▶ What is needed
Below is a listing. Output every line of it exactly.

▶ Source material
*** Begin section ***
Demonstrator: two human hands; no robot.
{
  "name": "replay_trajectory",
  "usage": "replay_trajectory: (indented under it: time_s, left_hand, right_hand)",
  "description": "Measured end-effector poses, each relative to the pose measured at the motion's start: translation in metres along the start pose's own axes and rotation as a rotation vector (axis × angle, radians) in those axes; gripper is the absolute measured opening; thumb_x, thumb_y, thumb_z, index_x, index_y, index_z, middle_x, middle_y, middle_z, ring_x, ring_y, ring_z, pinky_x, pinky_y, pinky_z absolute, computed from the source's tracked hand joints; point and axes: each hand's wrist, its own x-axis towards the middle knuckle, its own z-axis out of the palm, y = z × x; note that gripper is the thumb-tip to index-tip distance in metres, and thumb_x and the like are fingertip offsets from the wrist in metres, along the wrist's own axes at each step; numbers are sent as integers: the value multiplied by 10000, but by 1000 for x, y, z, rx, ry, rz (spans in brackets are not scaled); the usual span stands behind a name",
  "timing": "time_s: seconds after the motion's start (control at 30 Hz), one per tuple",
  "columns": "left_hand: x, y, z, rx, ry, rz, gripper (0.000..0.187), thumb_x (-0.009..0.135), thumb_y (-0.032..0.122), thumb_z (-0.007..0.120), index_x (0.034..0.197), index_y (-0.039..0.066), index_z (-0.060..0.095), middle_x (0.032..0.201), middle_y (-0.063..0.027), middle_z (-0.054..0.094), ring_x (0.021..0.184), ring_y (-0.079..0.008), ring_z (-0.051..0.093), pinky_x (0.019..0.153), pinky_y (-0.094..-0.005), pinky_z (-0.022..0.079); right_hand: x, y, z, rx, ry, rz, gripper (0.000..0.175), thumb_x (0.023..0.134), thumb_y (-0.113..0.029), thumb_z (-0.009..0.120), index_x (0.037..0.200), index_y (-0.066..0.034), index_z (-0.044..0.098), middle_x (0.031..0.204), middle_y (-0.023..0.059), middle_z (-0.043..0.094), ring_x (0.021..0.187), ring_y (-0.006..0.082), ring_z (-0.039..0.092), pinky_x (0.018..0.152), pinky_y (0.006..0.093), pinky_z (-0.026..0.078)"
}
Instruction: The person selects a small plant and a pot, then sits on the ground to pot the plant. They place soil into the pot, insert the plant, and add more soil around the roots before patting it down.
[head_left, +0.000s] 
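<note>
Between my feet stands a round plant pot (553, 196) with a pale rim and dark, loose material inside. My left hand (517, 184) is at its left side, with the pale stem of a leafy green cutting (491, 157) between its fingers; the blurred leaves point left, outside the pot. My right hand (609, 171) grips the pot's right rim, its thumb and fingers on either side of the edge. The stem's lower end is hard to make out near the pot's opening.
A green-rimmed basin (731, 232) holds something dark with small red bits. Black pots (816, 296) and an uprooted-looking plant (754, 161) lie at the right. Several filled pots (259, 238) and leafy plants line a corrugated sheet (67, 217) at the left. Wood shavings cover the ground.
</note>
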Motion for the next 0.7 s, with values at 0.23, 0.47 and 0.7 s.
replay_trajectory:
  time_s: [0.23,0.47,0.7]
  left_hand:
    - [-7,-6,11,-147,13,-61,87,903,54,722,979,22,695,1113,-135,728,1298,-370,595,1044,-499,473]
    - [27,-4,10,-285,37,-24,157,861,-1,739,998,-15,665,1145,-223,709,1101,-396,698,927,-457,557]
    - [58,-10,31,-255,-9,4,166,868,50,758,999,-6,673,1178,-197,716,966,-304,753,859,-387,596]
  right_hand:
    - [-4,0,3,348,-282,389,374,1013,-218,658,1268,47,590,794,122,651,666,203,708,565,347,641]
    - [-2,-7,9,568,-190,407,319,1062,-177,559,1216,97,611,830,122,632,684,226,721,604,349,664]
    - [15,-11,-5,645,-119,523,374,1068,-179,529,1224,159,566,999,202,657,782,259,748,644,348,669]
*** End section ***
▶ Task result
Demonstrator: two human hands; no robot.
{
  "name": "replay_trajectory",
  "usage": "replay_trajectory: (indented under it: time_s, left_hand, right_hand)",
  "description": "Measured end-effector poses, each relative to the pose measured at the motion's start: translation in metres along the start pose's own axes and rotation as a rotation vector (axis × angle, radians) in those axes; gripper is the absolute measured opening; thumb_x, thumb_y, thumb_z, index_x, index_y, index_z, middle_x, middle_y, middle_z, ring_x, ring_y, ring_z, pinky_x, pinky_y, pinky_z absolute, computed from the source's tracked hand joints; point and axes: each hand's wrist, its own x-axis towards the middle knuckle, its own z-axis out of the palm, y = z × x; note that gripper is the thumb-tip to index-tip distance in metres, and thumb_x and the like are fingertip offsets from the wrist in metres, along the wrist's own axes at each step; numbers are sent as integers: the value multiplied by 10000, but by 1000 for x, y, z, rx, ry, rz (spans in brackets are not scaled); the usual span stands behind a name",
  "timing": "time_s: seconds after the motion's start (control at 30 Hz), one per tuple",
  "columns": "left_hand: x, y, z, rx, ry, rz, gripper (0.000..0.187), thumb_x (-0.009..0.135), thumb_y (-0.032..0.122), thumb_z (-0.007..0.120), index_x (0.034..0.197), index_y (-0.039..0.066), index_z (-0.060..0.095), middle_x (0.032..0.201), middle_y (-0.063..0.027), middle_z (-0.054..0.094), ring_x (0.021..0.184), ring_y (-0.079..0.008), ring_z (-0.051..0.093), pinky_x (0.019..0.153), pinky_y (-0.094..-0.005), pinky_z (-0.022..0.079); right_hand: x, y, z, rx, ry, rz, gripper (0.000..0.175), thumb_x (0.023..0.134), thumb_y (-0.113..0.029), thumb_z (-0.009..0.120), index_x (0.037..0.200), index_y (-0.066..0.034), index_z (-0.044..0.098), middle_x (0.031..0.204), middle_y (-0.023..0.059), middle_z (-0.043..0.094), ring_x (0.021..0.187), ring_y (-0.006..0.082), ring_z (-0.039..0.092), pinky_x (0.018..0.152), pinky_y (0.006..0.093), pinky_z (-0.026..0.078)"
}
Instruction: The person selects a small plant and a pot, then sits on the ground to pot the plant. They place soil into the pot, insert the plant, and add more soil around the roots before patting it down.
[head_left, +0.000s] 
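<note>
Between my feet stands a round plant pot (553, 196) with a pale rim and dark, loose material inside. My left hand (517, 184) is at its left side, with the pale stem of a leafy green cutting (491, 157) between its fingers; the blurred leaves point left, outside the pot. My right hand (609, 171) grips the pot's right rim, its thumb and fingers on either side of the edge. The stem's lower end is hard to make out near the pot's opening.
A green-rimmed basin (731, 232) holds something dark with small red bits. Black pots (816, 296) and an uprooted-looking plant (754, 161) lie at the right. Several filled pots (259, 238) and leafy plants line a corrugated sheet (67, 217) at the left. Wood shavings cover the ground.
</note>
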Motion for the next 0.7 s, with values at 0.23, 0.47 and 0.7 s.
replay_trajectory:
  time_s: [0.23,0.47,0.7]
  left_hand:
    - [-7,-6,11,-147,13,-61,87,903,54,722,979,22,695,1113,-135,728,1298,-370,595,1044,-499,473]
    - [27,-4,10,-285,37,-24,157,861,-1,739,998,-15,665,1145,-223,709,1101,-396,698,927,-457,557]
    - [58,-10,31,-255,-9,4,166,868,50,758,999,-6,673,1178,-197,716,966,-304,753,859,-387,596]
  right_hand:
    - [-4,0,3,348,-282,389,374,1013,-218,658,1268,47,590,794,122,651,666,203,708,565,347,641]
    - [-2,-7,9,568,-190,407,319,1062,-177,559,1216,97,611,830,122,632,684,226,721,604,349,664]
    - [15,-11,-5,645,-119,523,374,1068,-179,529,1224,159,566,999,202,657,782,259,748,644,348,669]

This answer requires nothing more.